GOAL OF THE EXERCISE -
Copy out each record that follows exactly, and omit any picture you find.
Content starts
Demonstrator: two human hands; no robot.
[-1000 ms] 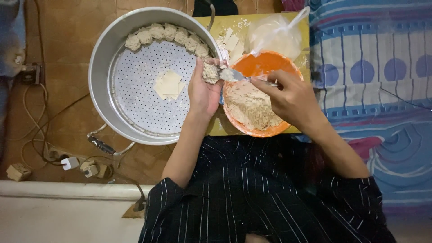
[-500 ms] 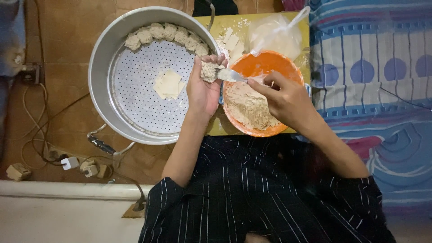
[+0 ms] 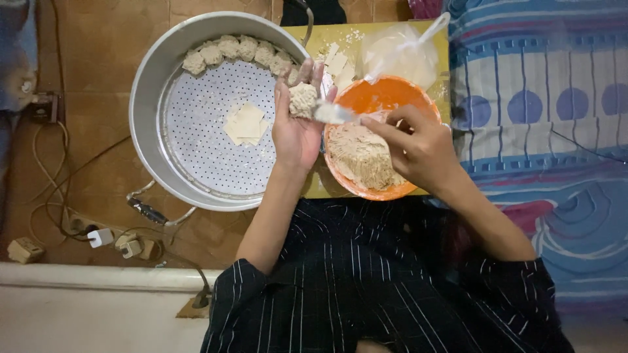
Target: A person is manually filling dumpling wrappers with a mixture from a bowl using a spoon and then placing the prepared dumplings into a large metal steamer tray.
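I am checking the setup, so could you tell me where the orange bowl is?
In the head view, the orange bowl sits right of centre, beside the metal steamer pan, under the right hand.

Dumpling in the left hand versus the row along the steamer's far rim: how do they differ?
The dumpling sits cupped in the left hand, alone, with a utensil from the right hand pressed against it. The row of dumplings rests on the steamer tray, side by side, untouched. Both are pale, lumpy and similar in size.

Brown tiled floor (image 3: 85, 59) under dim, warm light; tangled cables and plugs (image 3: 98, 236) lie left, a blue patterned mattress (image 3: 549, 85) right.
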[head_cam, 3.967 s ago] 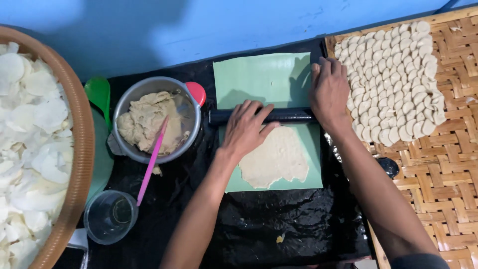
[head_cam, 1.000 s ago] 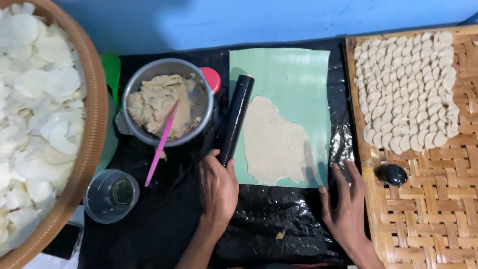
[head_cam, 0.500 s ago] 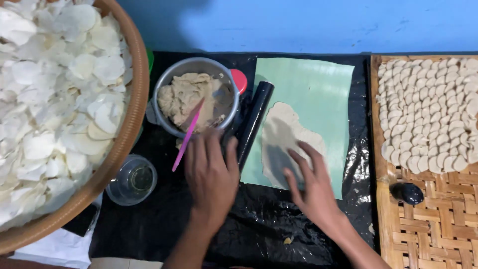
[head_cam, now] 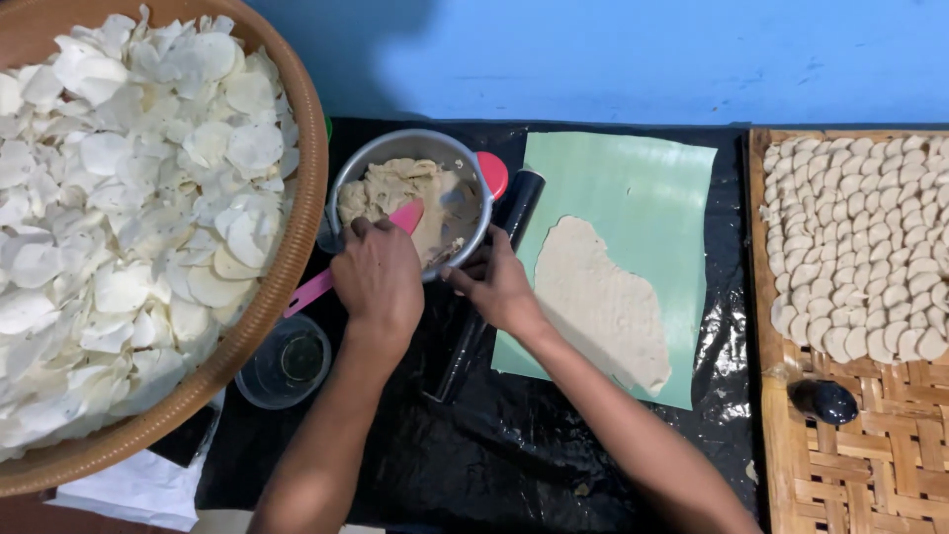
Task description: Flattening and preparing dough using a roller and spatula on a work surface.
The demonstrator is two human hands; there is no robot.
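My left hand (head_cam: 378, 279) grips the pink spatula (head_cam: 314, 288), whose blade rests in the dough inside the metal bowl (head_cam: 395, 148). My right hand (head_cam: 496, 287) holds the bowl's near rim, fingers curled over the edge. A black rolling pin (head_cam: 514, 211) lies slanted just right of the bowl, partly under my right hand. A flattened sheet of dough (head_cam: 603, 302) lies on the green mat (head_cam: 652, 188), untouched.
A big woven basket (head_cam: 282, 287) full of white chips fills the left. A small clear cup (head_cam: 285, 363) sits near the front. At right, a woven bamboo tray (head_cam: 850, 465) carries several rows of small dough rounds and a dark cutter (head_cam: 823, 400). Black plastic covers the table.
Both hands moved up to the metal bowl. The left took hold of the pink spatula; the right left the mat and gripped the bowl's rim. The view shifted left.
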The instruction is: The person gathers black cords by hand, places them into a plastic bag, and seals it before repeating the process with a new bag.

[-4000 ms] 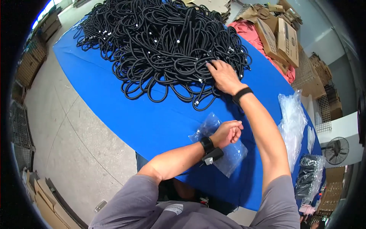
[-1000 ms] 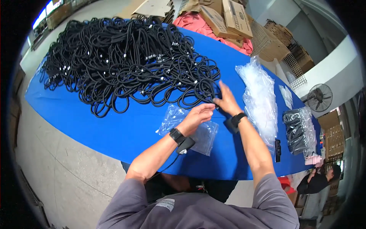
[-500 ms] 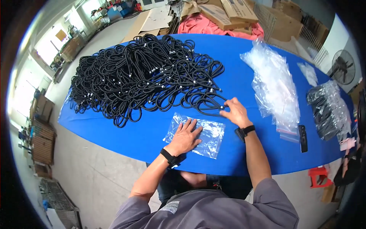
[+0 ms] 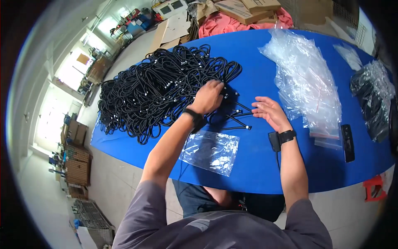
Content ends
WRITTEN ANSWER -
Demonstrator: two human hands; no robot.
[-1000 ms] 
[-500 ms] 
[+0 ms] 
Target: A person is manually filling dumpling wrappers with a mixture from a bowl using a spoon and then placing the prepared dumplings into a large metal steamer tray.
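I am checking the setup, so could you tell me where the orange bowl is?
In the head view, the orange bowl sits right of centre, beside the metal steamer pan, under the right hand.

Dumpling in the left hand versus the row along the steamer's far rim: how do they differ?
The dumpling sits cupped in the left hand, alone, with a utensil from the right hand pressed against it. The row of dumplings rests on the steamer tray, side by side, untouched. Both are pale, lumpy and similar in size.

Brown tiled floor (image 3: 85, 59) under dim, warm light; tangled cables and plugs (image 3: 98, 236) lie left, a blue patterned mattress (image 3: 549, 85) right.
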[head_cam, 3.967 s ago] 
[head_cam, 1.000 s ago] 
[head_cam, 0.500 s ago] 
[head_cam, now] 
Task description: Flattening and preparing dough using a roller and spatula on a work surface.
The demonstrator is two human hands; there is no robot.
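My left hand (head_cam: 378, 279) grips the pink spatula (head_cam: 314, 288), whose blade rests in the dough inside the metal bowl (head_cam: 395, 148). My right hand (head_cam: 496, 287) holds the bowl's near rim, fingers curled over the edge. A black rolling pin (head_cam: 514, 211) lies slanted just right of the bowl, partly under my right hand. A flattened sheet of dough (head_cam: 603, 302) lies on the green mat (head_cam: 652, 188), untouched.
A big woven basket (head_cam: 282, 287) full of white chips fills the left. A small clear cup (head_cam: 285, 363) sits near the front. At right, a woven bamboo tray (head_cam: 850, 465) carries several rows of small dough rounds and a dark cutter (head_cam: 823, 400). Black plastic covers the table.
Both hands moved up to the metal bowl. The left took hold of the pink spatula; the right left the mat and gripped the bowl's rim. The view shifted left.
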The instruction is: The person gathers black cords by hand, places them into a plastic bag, and seals it before repeating the process with a new bag.

[-4000 ms] 
[-1000 ms] 
[-500 ms] 
[+0 ms] 

That covers the exercise completely.